Study finds Medtronic insertable cardiac monitors detect atrial fibrillation in stroke patients better than standard care
Medtronic, Inc. has announced results from the CRYSTAL AF (CRYptogenic STroke And underLying Atrial Fibrillation) Clinical Trial, which found that continuous cardiac monitoring with the Reveal® XT Insertable Cardiac Monitor (ICM) was superior to standard care at detecting atrial fibrillation (AF) in patients who have had strokes of undetermined causes (cryptogenic stroke). Presented at a late-breaking science session at the American Stroke Association’s International Stroke Conference, the randomized, global study met its primary endpoint by demonstrating that continuous monitoring with the Reveal ICM discovered AF in 6.4 times more patients than standard care at six months (p=0.0006).
In addition, the Trial found that compared to standard care (including electrocardiograms, Holter monitors and other short-term diagnostic tests prescribed over the follow-up period), the Reveal ICM detected AF in 7.3 times more patients at 12 months (p<0.0001), and 8.8 times more patients at 36 months (p<0.0001). When followed for 36 months, 30 percent of the patients in the ICM arm had AF detected.
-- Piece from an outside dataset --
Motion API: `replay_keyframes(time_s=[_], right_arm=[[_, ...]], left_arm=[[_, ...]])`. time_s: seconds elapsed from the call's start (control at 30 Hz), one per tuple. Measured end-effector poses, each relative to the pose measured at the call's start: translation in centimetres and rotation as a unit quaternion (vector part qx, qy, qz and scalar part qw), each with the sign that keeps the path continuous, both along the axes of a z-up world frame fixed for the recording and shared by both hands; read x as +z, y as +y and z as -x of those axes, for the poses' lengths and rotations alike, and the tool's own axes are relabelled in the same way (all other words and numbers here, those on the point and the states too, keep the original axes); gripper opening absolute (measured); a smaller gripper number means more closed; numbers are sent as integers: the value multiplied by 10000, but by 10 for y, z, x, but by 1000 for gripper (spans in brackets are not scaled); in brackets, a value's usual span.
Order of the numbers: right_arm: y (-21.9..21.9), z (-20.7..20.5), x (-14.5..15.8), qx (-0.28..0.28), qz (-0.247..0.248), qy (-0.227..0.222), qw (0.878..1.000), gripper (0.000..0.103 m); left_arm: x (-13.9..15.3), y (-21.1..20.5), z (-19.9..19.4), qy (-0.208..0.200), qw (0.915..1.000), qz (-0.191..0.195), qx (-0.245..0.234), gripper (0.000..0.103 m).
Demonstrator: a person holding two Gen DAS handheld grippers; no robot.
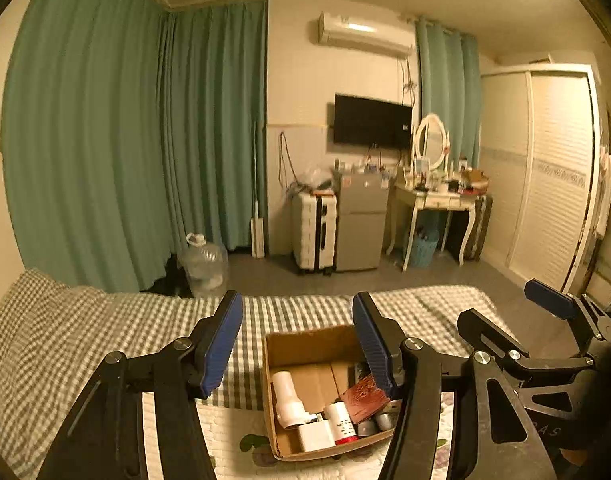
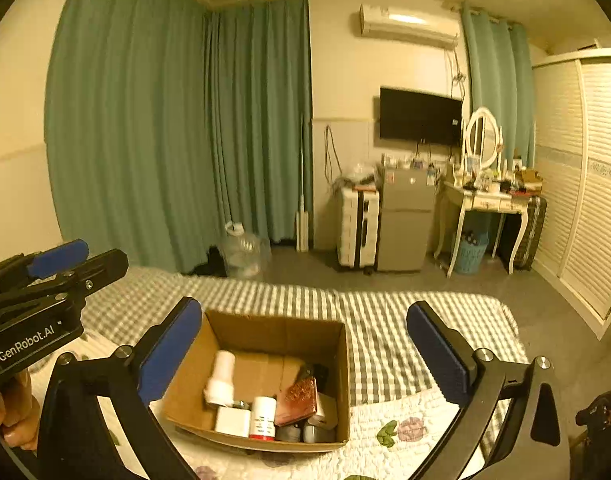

“These study results should make us reconsider how we approach cryptogenic stroke patients. Compared to standard care, continuous monitoring is superior when attempting to diagnose AF in this at-risk patient population, and ICMs offer these patients new hope,” said Richard A. Bernstein, M.D., professor of neurology in the Davee Department of Neurology at Northwestern University and director of the Stroke Program at Northwestern Memorial Hospital in Chicago, and member of the CRYSTAL AF steering committee. “We know patients with cryptogenic stroke are at an increased risk for a subsequent stroke, and finding AF allows us to put patients on medication that should be more effective at preventing these second strokes.”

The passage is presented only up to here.